• **DESCRIPTION OF THE TASK**
Pick out each line in these entries that contains the string "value".

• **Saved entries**
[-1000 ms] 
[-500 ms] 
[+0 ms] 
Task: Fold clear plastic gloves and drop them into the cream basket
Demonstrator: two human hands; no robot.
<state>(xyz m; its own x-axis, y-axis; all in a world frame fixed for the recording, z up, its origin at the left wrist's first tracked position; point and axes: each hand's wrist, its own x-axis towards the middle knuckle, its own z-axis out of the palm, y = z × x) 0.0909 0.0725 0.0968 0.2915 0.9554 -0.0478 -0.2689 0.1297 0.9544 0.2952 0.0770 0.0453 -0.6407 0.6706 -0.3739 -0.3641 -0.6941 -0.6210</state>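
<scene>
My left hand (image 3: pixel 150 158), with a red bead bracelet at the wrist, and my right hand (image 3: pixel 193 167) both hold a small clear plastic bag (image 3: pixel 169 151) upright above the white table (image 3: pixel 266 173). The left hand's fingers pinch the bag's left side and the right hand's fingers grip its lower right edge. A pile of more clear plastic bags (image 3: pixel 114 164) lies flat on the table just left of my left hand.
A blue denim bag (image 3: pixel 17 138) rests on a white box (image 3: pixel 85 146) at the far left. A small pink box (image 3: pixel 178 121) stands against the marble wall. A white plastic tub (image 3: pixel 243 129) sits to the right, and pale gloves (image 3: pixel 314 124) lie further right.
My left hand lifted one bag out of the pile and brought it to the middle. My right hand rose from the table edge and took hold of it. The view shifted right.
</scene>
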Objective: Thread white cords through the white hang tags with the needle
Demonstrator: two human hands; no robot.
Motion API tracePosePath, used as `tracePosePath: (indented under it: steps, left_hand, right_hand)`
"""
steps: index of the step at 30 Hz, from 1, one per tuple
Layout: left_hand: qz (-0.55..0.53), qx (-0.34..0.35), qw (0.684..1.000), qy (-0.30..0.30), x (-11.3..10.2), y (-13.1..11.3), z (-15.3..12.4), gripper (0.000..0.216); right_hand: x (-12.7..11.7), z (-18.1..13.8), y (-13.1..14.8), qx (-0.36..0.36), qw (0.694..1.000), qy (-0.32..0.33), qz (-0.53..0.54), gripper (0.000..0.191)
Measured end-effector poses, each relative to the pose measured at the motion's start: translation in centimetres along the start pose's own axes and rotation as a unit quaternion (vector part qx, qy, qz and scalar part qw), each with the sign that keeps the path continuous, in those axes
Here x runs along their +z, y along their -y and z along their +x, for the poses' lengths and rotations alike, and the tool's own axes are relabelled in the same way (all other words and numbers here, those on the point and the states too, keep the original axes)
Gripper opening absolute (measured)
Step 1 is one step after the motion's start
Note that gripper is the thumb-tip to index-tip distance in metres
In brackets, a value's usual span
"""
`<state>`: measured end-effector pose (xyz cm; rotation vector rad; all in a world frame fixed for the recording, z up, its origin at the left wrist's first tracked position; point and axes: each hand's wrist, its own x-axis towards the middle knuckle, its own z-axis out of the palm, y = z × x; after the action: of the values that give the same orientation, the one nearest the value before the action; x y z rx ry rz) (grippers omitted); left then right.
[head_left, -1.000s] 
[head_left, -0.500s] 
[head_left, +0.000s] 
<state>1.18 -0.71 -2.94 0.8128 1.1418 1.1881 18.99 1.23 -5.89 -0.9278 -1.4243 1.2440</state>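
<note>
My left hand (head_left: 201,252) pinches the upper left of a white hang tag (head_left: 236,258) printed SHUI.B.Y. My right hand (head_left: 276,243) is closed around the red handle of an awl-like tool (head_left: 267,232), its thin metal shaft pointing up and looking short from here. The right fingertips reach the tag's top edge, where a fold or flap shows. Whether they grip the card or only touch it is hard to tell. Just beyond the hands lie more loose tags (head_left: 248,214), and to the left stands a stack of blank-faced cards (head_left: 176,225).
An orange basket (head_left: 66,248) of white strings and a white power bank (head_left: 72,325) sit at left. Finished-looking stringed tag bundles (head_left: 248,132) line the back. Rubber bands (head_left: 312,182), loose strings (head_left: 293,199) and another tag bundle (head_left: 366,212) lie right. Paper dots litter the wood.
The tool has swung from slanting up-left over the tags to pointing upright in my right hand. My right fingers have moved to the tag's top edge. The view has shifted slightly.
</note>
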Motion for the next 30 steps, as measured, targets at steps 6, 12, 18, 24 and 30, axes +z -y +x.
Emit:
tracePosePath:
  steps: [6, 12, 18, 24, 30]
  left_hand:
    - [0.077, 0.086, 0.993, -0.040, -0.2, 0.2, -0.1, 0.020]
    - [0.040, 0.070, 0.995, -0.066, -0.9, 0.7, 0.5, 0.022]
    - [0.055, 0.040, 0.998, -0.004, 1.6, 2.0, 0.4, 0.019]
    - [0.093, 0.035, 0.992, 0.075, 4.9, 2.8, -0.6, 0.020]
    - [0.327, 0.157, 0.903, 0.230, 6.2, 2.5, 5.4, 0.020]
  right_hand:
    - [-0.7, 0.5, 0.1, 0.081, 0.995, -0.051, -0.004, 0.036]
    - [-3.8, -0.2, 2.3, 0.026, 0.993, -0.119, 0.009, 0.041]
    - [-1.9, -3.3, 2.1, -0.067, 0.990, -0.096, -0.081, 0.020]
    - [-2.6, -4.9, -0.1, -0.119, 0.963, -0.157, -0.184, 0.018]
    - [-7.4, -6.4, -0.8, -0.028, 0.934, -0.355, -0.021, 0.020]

• **ANSWER TO THE PROBLEM**
In brackets, a value's usual span
`<state>`: measured end-effector pose (xyz cm; rotation vector rad; all in a world frame fixed for the recording, z up, its origin at the left wrist's first tracked position; point and axes: each hand's wrist, its own x-axis towards the middle knuckle, its own z-axis out of the palm, y = z × x; after the action: of the values that give the same orientation, the one nearest the value before the action; x y z rx ry rz) (grippers omitted); left then right.

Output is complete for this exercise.